This Collection is designed to help Geneticists, Physicians and families by providing a summary of as many of the known examples as possible. While every attempt has been made to accurately replicate details from publications in full or in abstract, no responsibility for the accuracy of the information nor the decisions which might be made in the light of this Collection can be taken by the compiler who has constructed the attached Charts.


Structure of Register

The Collection has been divided into Unbalanced Chromosome Abnormalitites (UBCAs) and Euchromatic Variants (EVs). UBCAs involve the addition (duplication) or removal (deletion) of one of the two copies of each chromosomal segment present in normal diploid individuals. The majority of the established EVs involve variable regions of the genome in which pseudogene or gene segments are present in multiple copies that are visible under the light microscope when copy number is high enough.

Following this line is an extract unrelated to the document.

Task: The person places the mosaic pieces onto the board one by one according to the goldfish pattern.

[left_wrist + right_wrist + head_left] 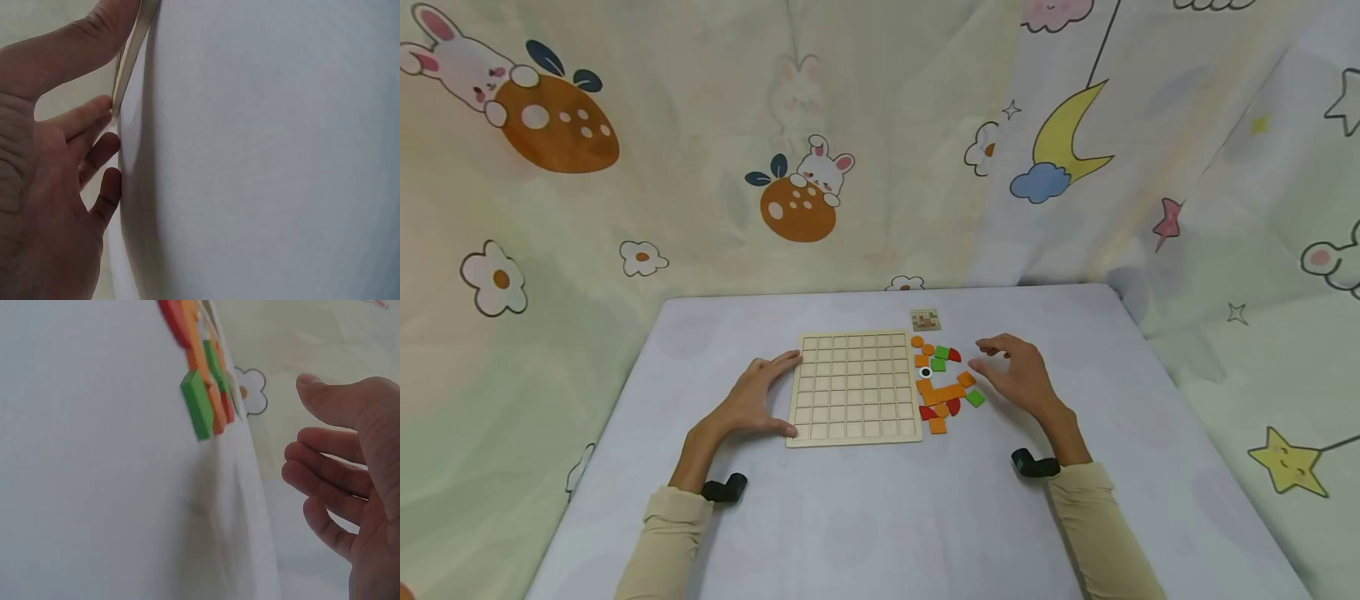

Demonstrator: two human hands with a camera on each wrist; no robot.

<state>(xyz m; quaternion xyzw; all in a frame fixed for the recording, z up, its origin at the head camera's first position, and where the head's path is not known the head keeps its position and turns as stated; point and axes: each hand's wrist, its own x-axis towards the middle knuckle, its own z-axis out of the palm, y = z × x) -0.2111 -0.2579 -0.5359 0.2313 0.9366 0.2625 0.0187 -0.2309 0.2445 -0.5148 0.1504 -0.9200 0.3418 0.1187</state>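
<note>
A pale wooden grid board lies flat on the white table, its squares bare. My left hand spans the board's left edge, thumb at the near corner and fingertips at the far one. In the left wrist view the thumb lies straight along the board's rim. Over the table to the right hovers my right hand, fingers loosely bent with nothing between them. Nearest to it are a red rounded piece, an orange square and a green square.
Several orange, green and red pieces lie along the board's right side, among them a long orange strip and a white disc with a black dot. A small picture card lies behind them. Printed cloth hangs beyond the table.
</note>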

The absence of phenotypic consequences can usually be established only when a parent and child with the same chromosome abnormality are both phenotypically normal, or, inferred when an affected child has an unaffected parent. Consequently, this Collection is almost entirely composed of transmitted chromosomal imbalances. These have been sub-divided into three major colour coded groups:

 

In Group I, both parents and children are phenotypically normal. The majority of these families are ascertained at prenatal diagnosis. These examples provide precedents for a normal phenotype associated with imbalance of a particular region. They cannot, however, guarantee that all other examples with the same chromosomal breakpoints will necessarily be free of phenotypic consequences. This may be especially true of de novo examples of the same abnormality. Nevertheless, five examples without direct transmission have been added to Group 1 including the dup(9) of Stumm et al (2002), the del(10) of Davis et al (1999), the dup(11) of Zarate et al (2007), the dup(13) of Rivera et al (1981) and the dup(18) of Starke et al (2001).

 

In Group II, the majority of families are ascertained because of the phenotype of the proband but parents with the same chromosome abnormality are unaffected. The chromosome abnormality may therefore be considered a coincidental finding. In a number of cases, however, genomic imprinting explains the presence or absence of a phenotype depending on the sex of the transmitting parent.

 

In Group III, for comparison, are directly transmitted chromosome abnormalities that generally have mild phenotypic consequences in both parents and children.

 

Accessing the Collection

UBCAs are illustrated on a chart with bars on the Idiograms which indicate the location and extent of each imbalance. Duplications are on the left hand side and deletions on the right hand side of each chromosome. Click on the bar to access the summary chart with further details and click on the abbreviated reference to obtain the full reference.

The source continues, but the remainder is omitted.